Sup ini! Aku menjilat bibirku, tamatar ka sorbha yang anggun menjadi kenangan tidak terlupakan sewaktu aku menjadi mahasiswa bokek di University of Mumbai jurusan arsitektur. Kutemukan Hemangini di sebuah acara pameran fotografi; seketika jatuh cinta pada matanya yang hitam dan mengilat. Di lorong itu, di antara deretan foto-foto hitam putih berbingkai yang membeberkan kesedihan gedung-gedung dan manusia-manusia Mumbai, aku menemukan secuil keindahan yang tidak dapat diilhami oleh seni mana pun. Kuhampiri gadis India itu; mahasiswi seni rupa, seorang gadis yang mencintai seni dan bergumul di jantung seni. Kami seketika dekat dan tak terpisahkan. Seni menjadi perekat kami berdua, bagai lem super, bagai las besi.
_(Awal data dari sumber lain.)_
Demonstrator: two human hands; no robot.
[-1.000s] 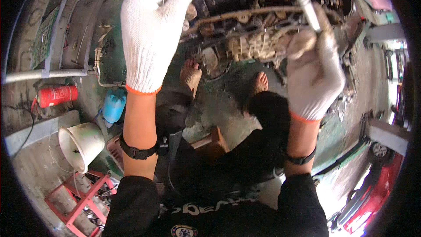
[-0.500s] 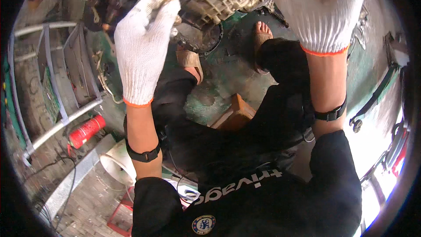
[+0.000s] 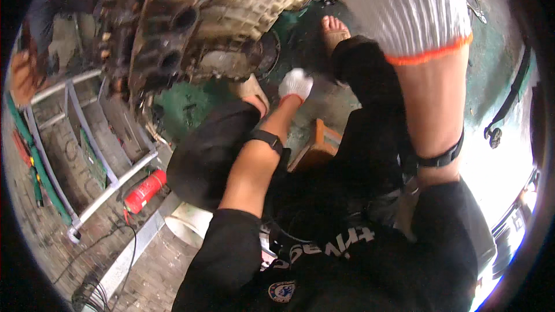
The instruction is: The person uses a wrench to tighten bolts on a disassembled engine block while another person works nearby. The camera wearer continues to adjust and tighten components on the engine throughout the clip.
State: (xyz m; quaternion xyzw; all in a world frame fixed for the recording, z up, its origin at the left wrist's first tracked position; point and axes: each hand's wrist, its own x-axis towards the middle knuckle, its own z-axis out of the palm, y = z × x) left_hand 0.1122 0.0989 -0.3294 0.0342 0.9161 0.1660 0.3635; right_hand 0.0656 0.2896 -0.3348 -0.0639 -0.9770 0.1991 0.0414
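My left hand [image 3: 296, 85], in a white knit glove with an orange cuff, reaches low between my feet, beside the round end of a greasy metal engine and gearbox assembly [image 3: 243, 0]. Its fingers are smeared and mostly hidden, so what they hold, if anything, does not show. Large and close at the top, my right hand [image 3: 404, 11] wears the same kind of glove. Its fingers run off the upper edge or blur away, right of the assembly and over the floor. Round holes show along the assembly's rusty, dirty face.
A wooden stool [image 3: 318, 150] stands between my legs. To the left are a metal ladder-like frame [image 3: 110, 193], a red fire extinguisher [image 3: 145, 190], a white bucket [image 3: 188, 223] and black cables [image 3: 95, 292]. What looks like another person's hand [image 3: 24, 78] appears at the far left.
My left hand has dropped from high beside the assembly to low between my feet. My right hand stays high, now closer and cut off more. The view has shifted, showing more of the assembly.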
Otakku tak henti-hentinya merancang adegan untuk meyakinkan orangtuaku yang hidup di Jember, ribuan kilometer jauhnya dari Mumbai, tentang gadis India yang mencuri hatiku.
Hemangini memasak tamatar ka sorbha pada malam aku diperkenalkan kepada orangtuanya. Tamatar ka sorbha yang sama yang kucecap di Prithvi Teatre pada kafetaria kecilnya ketika kami menjalani kencan pertama, terkapar kemabukan oleh pertunjukan seni drama dan bara jatuh cinta. Tamatar ka sorbha-nya selalu luar biasa, tak pernah bercacat cela. Lidahku beruntung, selalu merasakan kesempurnaan cita rasa dan estetika makanan India dan gadisnya.
Aku menyelesaikan pendidikan arsitekku; menjadi seorang arsitek di Mumbai berkubang dengan gedung-gedung dan rumah-rumah bergaya Inggris. Kutinggalkan semua yang pernah kupunya. Mumbai menjadi perut yang menelanku bulat-bulat. Pekerjaanku sempurna. Rumahku sempurna. Lambung kekenyanganku sempurna. Sendawaku sempurna. Gatal-gatal di punggungku sempurna. Gadisku sempurna. Upacara pernikahanku sempurna. Dua budaya besar bermuara menjadi satu, bayangkan seperti apa samudra yang menampung kotoran sungai-sungai ini. Tapi tetap saja kuanggap semuanya sempurna.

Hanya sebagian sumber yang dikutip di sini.